Steve Jobs, dead at 56. Too damned soon.

Jobs and the average man

In my last missive, I mentioned that Steve Jobs’ appearance at the iPad 2 event played upon my sentimental side. Therefore, it should not be a surprise when I take umbrage at this statement buried in the story I linked to before:

But the health of Apple’s chief, who runs the most highly valued tech company in the world, is more important to shareholders than it is to most of its customers, said Sarah Rotman Epps, a Forrester Research analyst focusing on personal computing.

“I don’t think the average person cares what’s going on with Apple’s leader,” she said.

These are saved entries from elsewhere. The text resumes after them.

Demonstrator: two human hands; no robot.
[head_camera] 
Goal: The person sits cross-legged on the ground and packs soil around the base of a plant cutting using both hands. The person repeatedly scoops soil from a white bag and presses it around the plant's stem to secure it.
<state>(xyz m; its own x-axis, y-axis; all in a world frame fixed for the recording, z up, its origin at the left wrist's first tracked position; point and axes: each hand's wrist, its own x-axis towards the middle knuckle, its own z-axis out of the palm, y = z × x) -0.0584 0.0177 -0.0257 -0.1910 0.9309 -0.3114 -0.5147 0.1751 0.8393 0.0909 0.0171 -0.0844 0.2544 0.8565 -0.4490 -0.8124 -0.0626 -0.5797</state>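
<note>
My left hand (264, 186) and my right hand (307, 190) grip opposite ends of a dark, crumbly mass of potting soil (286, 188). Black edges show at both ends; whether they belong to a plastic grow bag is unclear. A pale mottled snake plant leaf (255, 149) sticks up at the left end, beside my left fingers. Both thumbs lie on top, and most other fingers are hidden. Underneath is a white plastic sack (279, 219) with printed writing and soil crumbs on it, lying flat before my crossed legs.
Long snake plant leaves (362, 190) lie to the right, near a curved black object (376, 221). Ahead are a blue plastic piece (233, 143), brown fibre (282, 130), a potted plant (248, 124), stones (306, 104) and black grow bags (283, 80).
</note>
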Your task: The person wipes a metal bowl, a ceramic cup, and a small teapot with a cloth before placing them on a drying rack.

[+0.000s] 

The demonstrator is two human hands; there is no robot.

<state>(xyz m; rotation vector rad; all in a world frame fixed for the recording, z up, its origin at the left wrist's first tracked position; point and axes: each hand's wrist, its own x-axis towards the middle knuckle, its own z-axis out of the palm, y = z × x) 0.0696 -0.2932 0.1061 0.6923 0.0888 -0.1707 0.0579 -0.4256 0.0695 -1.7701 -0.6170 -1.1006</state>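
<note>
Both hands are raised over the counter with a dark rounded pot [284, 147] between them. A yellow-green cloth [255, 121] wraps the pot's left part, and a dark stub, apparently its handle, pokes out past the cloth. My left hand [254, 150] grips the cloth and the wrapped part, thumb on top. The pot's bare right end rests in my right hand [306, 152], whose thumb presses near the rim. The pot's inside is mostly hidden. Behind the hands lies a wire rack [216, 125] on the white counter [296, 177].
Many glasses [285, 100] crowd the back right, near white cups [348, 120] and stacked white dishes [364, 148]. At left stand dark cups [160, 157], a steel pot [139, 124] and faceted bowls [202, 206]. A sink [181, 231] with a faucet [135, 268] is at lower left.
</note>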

There have been, in the history of American industrial culture, a large number of extraordinarily talented leaders, but some rise above all the rest (for good or bad): Henry Ford, Bill Gates, John Rockefeller, Mark Zuckerberg, and Walt Disney just to name a few that randomly pop into my head. Certainly prominent among those would be Steve Jobs, the guy who founded not one, but two wildly successful companies with high profiles in our popular culture. He’s the guy who’s fronted every significant introduction of game-changing products from Apple over the past 27 years, from the Mac, to the iMac, iPod, iPhone, and now the iPad. He not only embodies the creative genius and charisma of someone like Walt Disney, who reshaped the entertainment industry multiple times, but the business acumen of someone like Bill Gates or Henry Ford who both had clear visions of the future and the sheer willpower to make them happen. He is, without doubt, the single most talented CEO in America today (and maybe the world).

So yeah, I think the “average person” is aware of and cares about what’s happening with Apple’s leader. But, you know, that’s just a hunch. I don’t know that many average people.